> PROBLEM STATEMENT
Without changing a word, return the listing below, minus its images.

== Segment start ==

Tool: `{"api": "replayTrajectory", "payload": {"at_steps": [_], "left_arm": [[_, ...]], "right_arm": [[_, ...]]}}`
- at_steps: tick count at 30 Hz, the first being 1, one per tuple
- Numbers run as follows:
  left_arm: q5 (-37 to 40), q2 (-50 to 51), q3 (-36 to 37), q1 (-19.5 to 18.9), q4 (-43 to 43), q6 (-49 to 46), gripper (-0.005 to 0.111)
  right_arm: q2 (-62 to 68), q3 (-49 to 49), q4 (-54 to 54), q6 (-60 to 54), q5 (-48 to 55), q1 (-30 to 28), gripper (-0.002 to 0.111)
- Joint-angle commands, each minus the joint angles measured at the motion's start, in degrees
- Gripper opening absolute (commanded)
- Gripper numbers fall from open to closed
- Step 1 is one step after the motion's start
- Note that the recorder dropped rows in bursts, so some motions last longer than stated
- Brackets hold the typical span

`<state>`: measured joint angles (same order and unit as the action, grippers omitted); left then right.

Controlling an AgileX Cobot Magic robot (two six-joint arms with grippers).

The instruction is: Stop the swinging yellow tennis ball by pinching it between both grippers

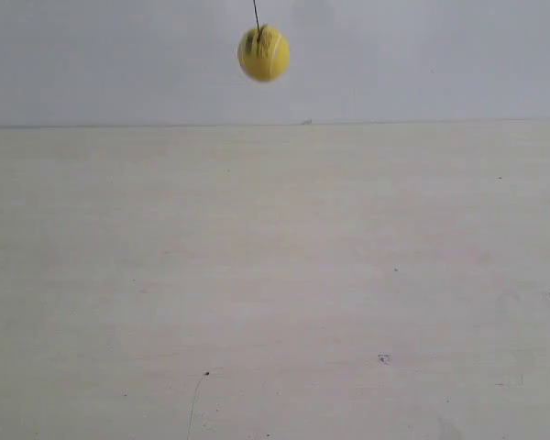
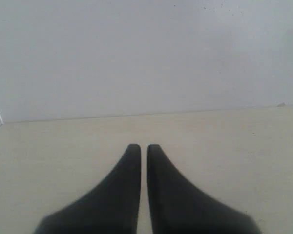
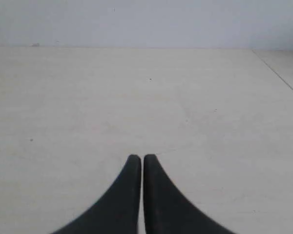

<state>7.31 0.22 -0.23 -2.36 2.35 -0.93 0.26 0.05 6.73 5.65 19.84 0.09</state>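
The table (image 1: 275,275) is the largest thing, pale and lightly specked, and it runs beneath and ahead of both sets of fingertips; the wall (image 1: 440,55), plain grey-white, stands beyond it, far ahead of each gripper. The left gripper (image 2: 143,146) has its two black jaws pressed together with only a hairline slit between the tips, and it holds nothing; the right gripper (image 3: 142,157) is the same, tips closed on nothing. The ball (image 1: 263,53) hangs in the air well above the table and in front of the wall; the thin black string (image 1: 256,14) holding it runs up out of the picture. The ball's outline is slightly blurred, which suggests it is moving.

The ball is probably light and springy, with a felt skin that grips well and will not be harmed by a squeeze. Because it hangs free, a push from one side would likely just send it off; so the two closed tips should meet it from opposite sides, at its widest girth, level with its middle, with even pressure.

Only the exterior view shows the ball and string, but it shows no arm; the wrist views show the jaws but no ball. The ball therefore lies outside the stretch ahead of either gripper's tips; on which side, and how near, cannot be told.
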Motion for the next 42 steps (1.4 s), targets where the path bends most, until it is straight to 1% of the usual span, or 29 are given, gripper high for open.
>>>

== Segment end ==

> RESPONSE TO THE TASK
Tool: `{"api": "replayTrajectory", "payload": {"at_steps": [_], "left_arm": [[_, ...]], "right_arm": [[_, ...]]}}`
- at_steps: tick count at 30 Hz, the first being 1, one per tuple
- Numbers run as follows:
  left_arm: q5 (-37 to 40), q2 (-50 to 51), q3 (-36 to 37), q1 (-19.5 to 18.9), q4 (-43 to 43), q6 (-49 to 46), gripper (-0.005 to 0.111)
  right_arm: q2 (-62 to 68), q3 (-49 to 49), q4 (-54 to 54), q6 (-60 to 54), q5 (-48 to 55), q1 (-30 to 28), gripper (-0.002 to 0.111)
- Joint-angle commands, each minus the joint angles measured at the motion's start, in degrees
- Gripper opening absolute (commanded)
- Gripper numbers fall from open to closed
- Step 1 is one step after the motion's start
- Note that the recorder dropped rows in bursts, so some motions last longer than stated
- Brackets hold the typical span

`<state>`: measured joint angles (same order and unit as the action, grippers omitted); left then right.

Controlling an AgileX Cobot Magic robot (two six-joint arms with grippers).

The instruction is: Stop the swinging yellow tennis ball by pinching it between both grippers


<state>7.31 0.22 -0.23 -2.36 2.35 -0.93 0.26 0.05 6.73 5.65 19.84 0.09</state>
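The table (image 1: 275,275) is the largest thing, pale and lightly specked, and it runs beneath and ahead of both sets of fingertips; the wall (image 1: 440,55), plain grey-white, stands beyond it, far ahead of each gripper. The left gripper (image 2: 143,146) has its two black jaws pressed together with only a hairline slit between the tips, and it holds nothing; the right gripper (image 3: 142,157) is the same, tips closed on nothing. The ball (image 1: 263,53) hangs in the air well above the table and in front of the wall; the thin black string (image 1: 256,14) holding it runs up out of the picture. The ball's outline is slightly blurred, which suggests it is moving.

The ball is probably light and springy, with a felt skin that grips well and will not be harmed by a squeeze. Because it hangs free, a push from one side would likely just send it off; so the two closed tips should meet it from opposite sides, at its widest girth, level with its middle, with even pressure.

Only the exterior view shows the ball and string, but it shows no arm; the wrist views show the jaws but no ball. The ball therefore lies outside the stretch ahead of either gripper's tips; on which side, and how near, cannot be told.
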Motion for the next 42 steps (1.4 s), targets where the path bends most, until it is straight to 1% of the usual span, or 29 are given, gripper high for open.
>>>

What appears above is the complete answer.